Despite improvements in more recent studies, the studies remain weakened by important limitations in their methodologies and in how adequately they are reported. For example, the reviews found instances when clustering effects were not accounted for, and when it was not clear that randomisation had been adequate or that outcome assessors had been ‘blinded’ to the intervention participants had been allocated to. Several studies analysed their results for particular groups within the overall sample without making it clear whether these analyses had been planned in advance, or only after the results of the study were known. The latter possibility means the results can only be considered suggestive of hypotheses to be tested in studies designed in advance for that purpose. On the other hand, several studies may have failed to look for what would have proved to be significant effects in certain subsamples.


Findings logo commentary See the Findings analyses of the three component reviews for comments on the review of school-based programmes, and for extended commentaries on the reviews of family-based and multi-component programmes. These point out that the studies generally pitted family or multi-component interventions against no programme or a minimal one. Arguably the more meaningful question is whether with a limited prevention budget it is cost-effective to reinforce core components (generally school-based drug education) with family, community and media elements, or whether the desired outcomes are achieved just as well by core elements alone. On this issue we judged the evidence thin and not on balance in favour of extra components including family and parenting programmes.
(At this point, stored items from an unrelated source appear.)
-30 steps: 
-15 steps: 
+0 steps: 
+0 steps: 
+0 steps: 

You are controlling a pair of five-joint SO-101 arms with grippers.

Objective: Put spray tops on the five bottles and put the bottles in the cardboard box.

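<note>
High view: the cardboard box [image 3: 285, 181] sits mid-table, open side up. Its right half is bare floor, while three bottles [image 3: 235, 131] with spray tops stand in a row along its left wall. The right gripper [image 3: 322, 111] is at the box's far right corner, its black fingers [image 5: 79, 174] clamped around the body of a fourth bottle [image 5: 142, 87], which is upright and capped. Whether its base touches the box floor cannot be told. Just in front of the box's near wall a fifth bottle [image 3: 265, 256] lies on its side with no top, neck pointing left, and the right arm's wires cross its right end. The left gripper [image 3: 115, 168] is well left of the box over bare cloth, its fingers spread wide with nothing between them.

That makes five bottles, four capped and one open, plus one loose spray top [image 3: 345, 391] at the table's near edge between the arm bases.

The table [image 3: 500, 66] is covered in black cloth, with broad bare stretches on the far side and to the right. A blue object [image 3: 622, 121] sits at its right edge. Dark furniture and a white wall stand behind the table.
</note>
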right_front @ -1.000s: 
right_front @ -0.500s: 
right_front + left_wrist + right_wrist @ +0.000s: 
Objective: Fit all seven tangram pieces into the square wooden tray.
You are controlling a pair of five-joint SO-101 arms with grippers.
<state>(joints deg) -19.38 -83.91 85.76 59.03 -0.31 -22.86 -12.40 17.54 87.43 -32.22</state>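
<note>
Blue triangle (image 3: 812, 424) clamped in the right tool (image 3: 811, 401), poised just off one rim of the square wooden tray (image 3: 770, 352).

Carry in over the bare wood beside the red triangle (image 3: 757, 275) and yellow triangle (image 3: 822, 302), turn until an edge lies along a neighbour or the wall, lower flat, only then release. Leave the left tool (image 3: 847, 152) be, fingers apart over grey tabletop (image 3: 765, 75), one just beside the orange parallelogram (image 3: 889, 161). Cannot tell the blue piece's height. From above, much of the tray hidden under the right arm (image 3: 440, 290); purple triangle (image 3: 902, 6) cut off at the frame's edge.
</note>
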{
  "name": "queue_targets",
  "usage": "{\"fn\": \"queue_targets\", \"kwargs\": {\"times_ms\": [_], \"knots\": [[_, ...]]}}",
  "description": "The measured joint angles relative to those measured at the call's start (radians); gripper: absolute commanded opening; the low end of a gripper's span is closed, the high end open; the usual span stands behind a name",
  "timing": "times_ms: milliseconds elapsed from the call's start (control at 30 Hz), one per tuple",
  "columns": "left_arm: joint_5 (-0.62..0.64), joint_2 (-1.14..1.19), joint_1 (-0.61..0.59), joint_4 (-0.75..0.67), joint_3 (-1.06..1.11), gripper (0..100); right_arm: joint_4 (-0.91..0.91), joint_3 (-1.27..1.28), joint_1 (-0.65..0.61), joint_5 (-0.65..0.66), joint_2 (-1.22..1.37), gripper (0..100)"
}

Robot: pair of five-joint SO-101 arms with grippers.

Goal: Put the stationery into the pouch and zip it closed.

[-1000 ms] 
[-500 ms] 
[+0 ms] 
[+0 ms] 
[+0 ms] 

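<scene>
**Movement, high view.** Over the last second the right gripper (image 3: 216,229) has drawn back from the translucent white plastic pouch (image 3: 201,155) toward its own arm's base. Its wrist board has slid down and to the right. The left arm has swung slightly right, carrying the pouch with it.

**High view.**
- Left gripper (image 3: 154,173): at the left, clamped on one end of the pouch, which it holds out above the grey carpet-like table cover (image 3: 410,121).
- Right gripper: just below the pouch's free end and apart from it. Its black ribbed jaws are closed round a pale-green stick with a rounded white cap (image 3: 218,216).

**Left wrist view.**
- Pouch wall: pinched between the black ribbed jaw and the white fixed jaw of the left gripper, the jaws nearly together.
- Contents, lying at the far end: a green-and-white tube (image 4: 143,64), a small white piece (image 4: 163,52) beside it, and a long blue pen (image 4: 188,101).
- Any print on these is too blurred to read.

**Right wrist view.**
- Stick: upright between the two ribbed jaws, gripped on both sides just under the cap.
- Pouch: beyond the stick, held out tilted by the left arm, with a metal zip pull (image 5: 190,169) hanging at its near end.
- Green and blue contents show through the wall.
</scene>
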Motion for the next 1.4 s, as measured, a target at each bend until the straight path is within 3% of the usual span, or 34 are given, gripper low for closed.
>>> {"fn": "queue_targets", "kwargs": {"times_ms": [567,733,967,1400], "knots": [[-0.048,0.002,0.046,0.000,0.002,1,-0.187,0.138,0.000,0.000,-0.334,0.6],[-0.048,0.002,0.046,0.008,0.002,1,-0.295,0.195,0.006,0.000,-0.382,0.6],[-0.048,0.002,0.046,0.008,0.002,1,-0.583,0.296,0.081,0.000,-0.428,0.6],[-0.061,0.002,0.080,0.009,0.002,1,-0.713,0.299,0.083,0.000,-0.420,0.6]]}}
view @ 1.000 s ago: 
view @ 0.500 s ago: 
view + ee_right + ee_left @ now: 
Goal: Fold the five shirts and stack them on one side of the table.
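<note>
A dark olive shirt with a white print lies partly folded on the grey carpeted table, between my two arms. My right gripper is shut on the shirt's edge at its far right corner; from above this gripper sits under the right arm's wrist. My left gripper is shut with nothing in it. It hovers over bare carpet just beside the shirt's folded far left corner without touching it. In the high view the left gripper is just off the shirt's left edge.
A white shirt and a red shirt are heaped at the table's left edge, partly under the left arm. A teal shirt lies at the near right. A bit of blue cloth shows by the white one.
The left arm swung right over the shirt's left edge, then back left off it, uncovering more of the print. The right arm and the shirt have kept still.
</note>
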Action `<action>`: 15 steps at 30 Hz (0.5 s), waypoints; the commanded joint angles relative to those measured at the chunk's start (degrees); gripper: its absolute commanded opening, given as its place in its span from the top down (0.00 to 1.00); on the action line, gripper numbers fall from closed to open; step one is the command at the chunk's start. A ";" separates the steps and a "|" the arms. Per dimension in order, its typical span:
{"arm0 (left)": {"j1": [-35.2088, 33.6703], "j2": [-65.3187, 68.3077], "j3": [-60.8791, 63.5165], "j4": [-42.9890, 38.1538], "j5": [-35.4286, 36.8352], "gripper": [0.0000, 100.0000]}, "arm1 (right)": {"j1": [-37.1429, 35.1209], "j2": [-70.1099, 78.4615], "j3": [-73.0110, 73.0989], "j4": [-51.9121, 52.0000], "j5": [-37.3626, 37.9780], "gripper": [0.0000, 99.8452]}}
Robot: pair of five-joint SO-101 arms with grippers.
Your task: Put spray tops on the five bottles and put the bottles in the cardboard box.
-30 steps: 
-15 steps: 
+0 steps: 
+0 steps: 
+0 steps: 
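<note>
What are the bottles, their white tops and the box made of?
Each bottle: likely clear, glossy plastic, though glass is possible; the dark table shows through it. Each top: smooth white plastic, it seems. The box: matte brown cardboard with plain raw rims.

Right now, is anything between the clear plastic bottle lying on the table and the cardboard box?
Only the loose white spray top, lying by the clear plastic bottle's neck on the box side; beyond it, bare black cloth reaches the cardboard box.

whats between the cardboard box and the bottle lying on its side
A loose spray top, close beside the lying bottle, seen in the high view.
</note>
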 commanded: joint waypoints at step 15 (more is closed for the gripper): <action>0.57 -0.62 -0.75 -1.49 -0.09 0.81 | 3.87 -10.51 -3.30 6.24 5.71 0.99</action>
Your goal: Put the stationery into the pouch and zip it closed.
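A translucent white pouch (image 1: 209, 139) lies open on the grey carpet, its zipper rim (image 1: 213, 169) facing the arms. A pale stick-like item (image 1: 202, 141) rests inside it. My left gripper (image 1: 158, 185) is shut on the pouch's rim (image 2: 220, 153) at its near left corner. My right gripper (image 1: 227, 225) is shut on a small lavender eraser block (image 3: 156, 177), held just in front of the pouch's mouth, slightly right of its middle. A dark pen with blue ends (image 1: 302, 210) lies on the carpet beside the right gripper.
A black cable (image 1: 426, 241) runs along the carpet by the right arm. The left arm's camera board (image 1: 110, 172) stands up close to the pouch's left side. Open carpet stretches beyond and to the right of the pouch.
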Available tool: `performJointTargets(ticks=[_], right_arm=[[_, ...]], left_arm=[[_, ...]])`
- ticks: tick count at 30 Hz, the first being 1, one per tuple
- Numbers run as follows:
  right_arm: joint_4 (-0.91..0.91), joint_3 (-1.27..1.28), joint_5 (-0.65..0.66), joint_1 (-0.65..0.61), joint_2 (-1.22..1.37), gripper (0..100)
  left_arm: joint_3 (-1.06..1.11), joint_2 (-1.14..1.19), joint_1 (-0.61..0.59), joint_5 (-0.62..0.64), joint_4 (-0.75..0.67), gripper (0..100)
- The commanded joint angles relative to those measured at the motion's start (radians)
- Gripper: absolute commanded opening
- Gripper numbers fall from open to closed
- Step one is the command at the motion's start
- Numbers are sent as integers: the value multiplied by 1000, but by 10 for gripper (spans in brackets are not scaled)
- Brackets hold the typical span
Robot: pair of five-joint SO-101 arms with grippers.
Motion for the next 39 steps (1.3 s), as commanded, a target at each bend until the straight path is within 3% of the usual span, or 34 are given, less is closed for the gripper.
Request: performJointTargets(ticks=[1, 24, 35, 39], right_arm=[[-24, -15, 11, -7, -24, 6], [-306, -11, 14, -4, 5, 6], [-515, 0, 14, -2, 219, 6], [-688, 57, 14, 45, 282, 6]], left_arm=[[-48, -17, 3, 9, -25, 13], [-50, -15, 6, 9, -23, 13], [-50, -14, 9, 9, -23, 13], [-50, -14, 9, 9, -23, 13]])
In relation to school programmes, in line with the featured review Findings has also highlighted the effectiveness of generic prevention programmes, some which do not mention substance use at all, but instead target parenting or school affiliation and classroom management techniques which affect vulnerability to developmental problems.

It remains the case however that in respect of preventing harmful drinking, no type of psychosocial intervention has attracted as much scientific support as population-wide changes like price rises and outlet restrictions, the effects of which inescapably influence decisions about drinking across the entire population, even if for some the resulting decision is to drink just as much but to spend more or travel further or change what you drink. Both types of approaches have a place in an overall strategy, and probably one can reinforce the other, but the driving force behind widespread drinking reductions is likely to lie with factors beyond the reach of education, information or family-based approaches. The relative strength of environmental preventive interventions compared with psychosocial and educational prevention programmes is also supported by the lead author of these Cochrane reviews in recent conceptual and theoretical work that considers different types of prevention interventions (1 2 3 4 5).

Thanks for their comments on this entry in draft to review author David Foxcroft of Oxford Brookes University in England. Commentators bear no responsibility for the text including the interpretations and any remaining errors.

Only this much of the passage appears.